One turned up to me. “You guys done yet? We want to get this over with.”

“Why haven’t you attacked us yet?”

“Because you are having a philosophical debate. One does not simply interrupt a debate of such caliber.”

“Well, you obviously know I am going to kill you unless you run.”

“Yup.”

“So run.”

“Yea, yea. Let us finish this game first though.”

“You got five minutes.” I said and turned to resume my conversation with the three ponies. They stared at me in shock.

“What?” I asked. “Is my glorious face too beautiful to stop looking at?”

“W-Why did you let them go?!” Said Shining Armor, after his bout of silence.

“Because they surrendered. I don’t kill enemies who surrender.”

“But they will tell Chrysalis where we are!” He nearly yelled at me, temper rising.

“I honestly don’t give a single fuck.”

“I’m going to stop them.” He said, and began to charge up his magic.

“Shining. Stop right now.” My tone becoming menacing.

“No.” He said in defiance. He asked for it. I slugged him across his face. When he fell to the ground in shock, she princesses started criticizing me.

“JOHN! WHAT IS WRONG WITH YOU?” Luna yelled. Why were people yelling at me anyways? No, I am not shitting you. This actually all happened. If you don’t believe me, why are you still listening. Anyways, back to the story.

“Let’s continue this debate somewhere else shall we?” I suggested. “Oh Discord! Be a lamb and teleport us to base.”

“NO, NO, NO!” Shouted Celestia in panic. But one flash of light later we were in an immensely larger cave than the one we started out in. It was then, after another wave of nausea was fended off, I stood up straight, and there was a spike of immense pain in my head and I fell to my knees.

“Argh.” I said, clutching my temple. Luna looked at me with genuine concern for the first time.

“John? Are you okay?”

“Yea. yea. I’m fi-” I tried to rise again and the pain got worse. I screamed this time. I felt like someone was shoving bamboo slivers into my brain. Yes it hurt that bad. You want me to demonstrate on you how much it hurt? Yea, I didn’t think so.

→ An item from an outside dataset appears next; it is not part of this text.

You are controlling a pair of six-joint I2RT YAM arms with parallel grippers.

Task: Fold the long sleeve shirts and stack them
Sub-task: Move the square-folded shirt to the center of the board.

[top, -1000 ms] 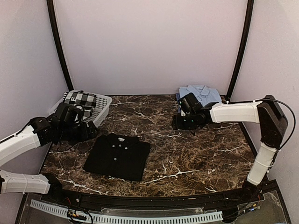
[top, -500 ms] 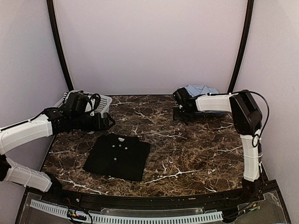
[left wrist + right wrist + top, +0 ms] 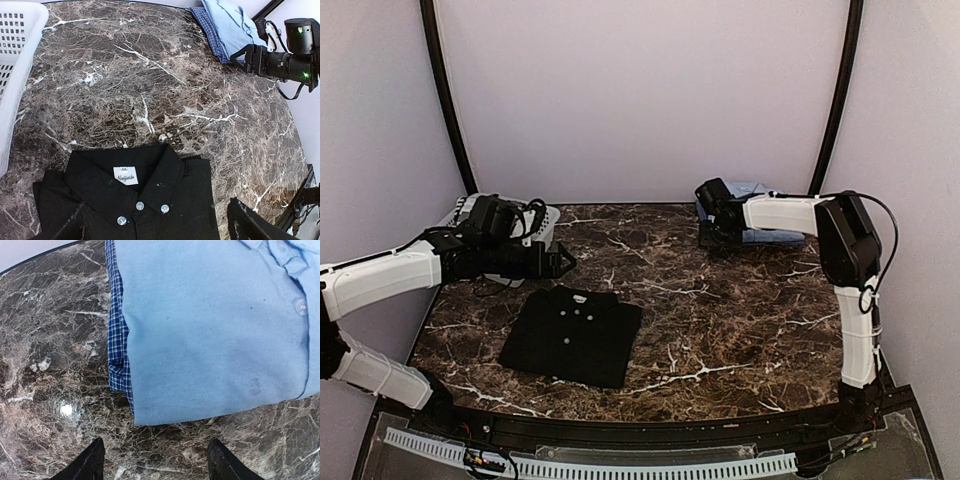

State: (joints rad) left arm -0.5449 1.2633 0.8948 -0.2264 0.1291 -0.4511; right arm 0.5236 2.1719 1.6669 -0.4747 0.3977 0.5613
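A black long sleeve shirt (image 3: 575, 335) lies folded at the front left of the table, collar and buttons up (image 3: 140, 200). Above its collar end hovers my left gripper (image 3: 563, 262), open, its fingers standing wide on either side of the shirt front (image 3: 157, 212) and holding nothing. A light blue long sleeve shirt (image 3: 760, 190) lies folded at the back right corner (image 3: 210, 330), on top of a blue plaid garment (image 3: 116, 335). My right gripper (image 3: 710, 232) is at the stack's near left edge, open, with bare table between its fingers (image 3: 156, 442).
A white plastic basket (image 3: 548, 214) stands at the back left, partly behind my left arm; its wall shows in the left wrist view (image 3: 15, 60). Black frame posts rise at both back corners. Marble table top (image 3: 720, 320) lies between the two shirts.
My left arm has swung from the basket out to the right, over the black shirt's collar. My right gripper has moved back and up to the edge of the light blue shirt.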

“GAH!” I screamed again, as the pain grew in a steady rate. Eventually, I must have blacked out, because next thing I knew, I was in a bed that was t sitting in a small room.

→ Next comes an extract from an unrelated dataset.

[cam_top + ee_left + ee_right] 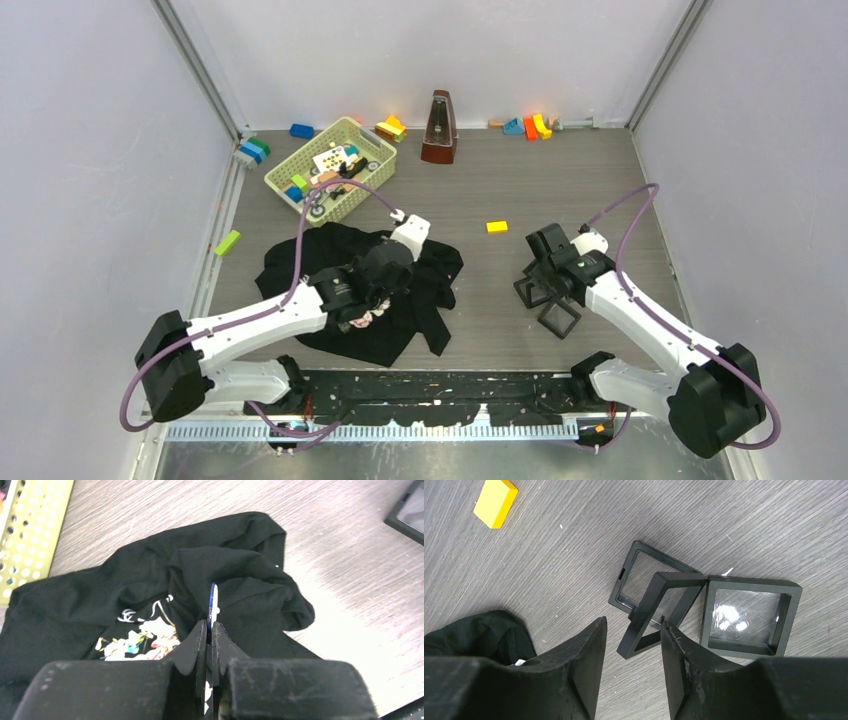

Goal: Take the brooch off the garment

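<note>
Your left gripper (210, 625) is pinched tight on the brooch (212, 600), a thin blue piece standing edge-on between the fingertips, just above a raised fold of the garment (75, 610). You cannot tell from the left wrist view whether the brooch is still fastened to the cloth or only touching it. The black shirt lies crumpled on the table (500, 180), left of centre, and its rose print (145, 640) and white lettering (131, 614) show just left of the fingers. On the right side, your right gripper (633, 625) has its jaws partly apart around the tilted frame (659, 615) of an open black box. The finger on the right of the wrist view meets the frame's edge, while a gap shows at the other finger, so nothing is clamped. A second black box (749, 617) lies flat just beside the open one. A yellow block (496, 502) sits farther off on the table.
</note>
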Tool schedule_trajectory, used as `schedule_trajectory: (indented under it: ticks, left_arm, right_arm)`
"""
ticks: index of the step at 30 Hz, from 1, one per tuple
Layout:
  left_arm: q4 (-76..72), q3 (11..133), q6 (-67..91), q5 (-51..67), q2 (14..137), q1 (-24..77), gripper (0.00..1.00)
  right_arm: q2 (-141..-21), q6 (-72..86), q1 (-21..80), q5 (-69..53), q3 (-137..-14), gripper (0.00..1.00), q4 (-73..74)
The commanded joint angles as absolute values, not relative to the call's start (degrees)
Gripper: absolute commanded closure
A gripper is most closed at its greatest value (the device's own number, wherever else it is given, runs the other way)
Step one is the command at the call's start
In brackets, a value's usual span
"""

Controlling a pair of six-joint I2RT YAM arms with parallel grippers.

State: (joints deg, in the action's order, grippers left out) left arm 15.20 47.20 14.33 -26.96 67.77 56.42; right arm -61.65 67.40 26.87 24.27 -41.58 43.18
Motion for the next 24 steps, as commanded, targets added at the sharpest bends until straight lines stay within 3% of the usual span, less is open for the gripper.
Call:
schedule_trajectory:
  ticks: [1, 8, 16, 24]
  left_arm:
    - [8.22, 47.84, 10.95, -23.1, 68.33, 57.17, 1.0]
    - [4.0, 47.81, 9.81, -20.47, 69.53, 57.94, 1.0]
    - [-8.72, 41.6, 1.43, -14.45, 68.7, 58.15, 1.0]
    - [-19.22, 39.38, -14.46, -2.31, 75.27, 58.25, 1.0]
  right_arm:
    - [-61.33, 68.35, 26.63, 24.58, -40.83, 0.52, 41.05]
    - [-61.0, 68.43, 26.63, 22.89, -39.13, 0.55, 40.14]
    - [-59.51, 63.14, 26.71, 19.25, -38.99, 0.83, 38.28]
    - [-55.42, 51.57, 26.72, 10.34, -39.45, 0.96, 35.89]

“Urghh.” I said, shaking my head. There was no one in the room.

“Hello?” I called out, still no response. I swung my legs over the edge of the bed to exit, and found my brain hurting again, although not as much.

“Hello?” I yelled once again, and I heard footsteps in area outside just outside of the door, and a large purple and blue figure burst in.

“JOHN!” Cried Luna. “Thank the goddess you are alright!” I was gripped in confusion as she hugged me.

“Is there something I missed?” I asked with an upraised eyebrow.

“J-John.” She began. “You were out for about a month.”